→ About this task
Could you output the listing that follows exactly, without its images?

##########

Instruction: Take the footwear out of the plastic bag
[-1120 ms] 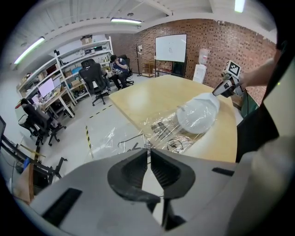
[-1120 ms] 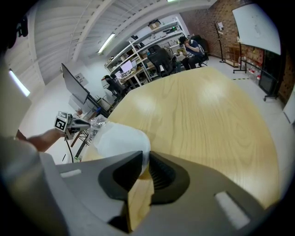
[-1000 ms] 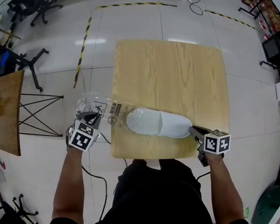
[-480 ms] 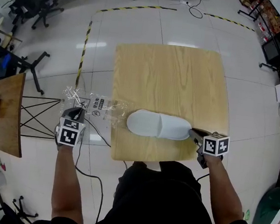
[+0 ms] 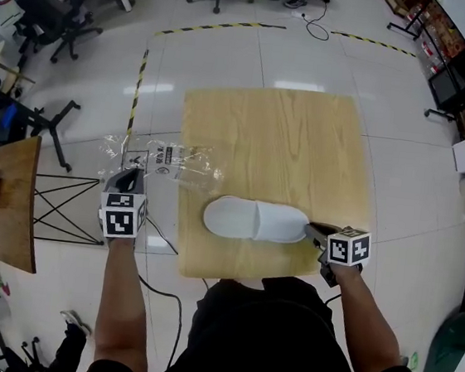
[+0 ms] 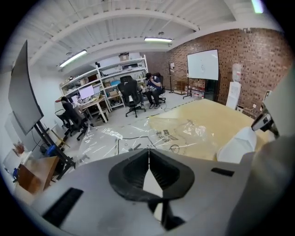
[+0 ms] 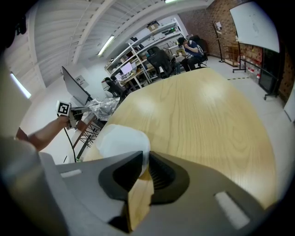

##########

→ Exercise solution
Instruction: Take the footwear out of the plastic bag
[-1120 ms] 
[-1120 ms] 
[-1000 ms] 
[-480 ms] 
[+0 ms] 
[+0 ms] 
[+0 ms] 

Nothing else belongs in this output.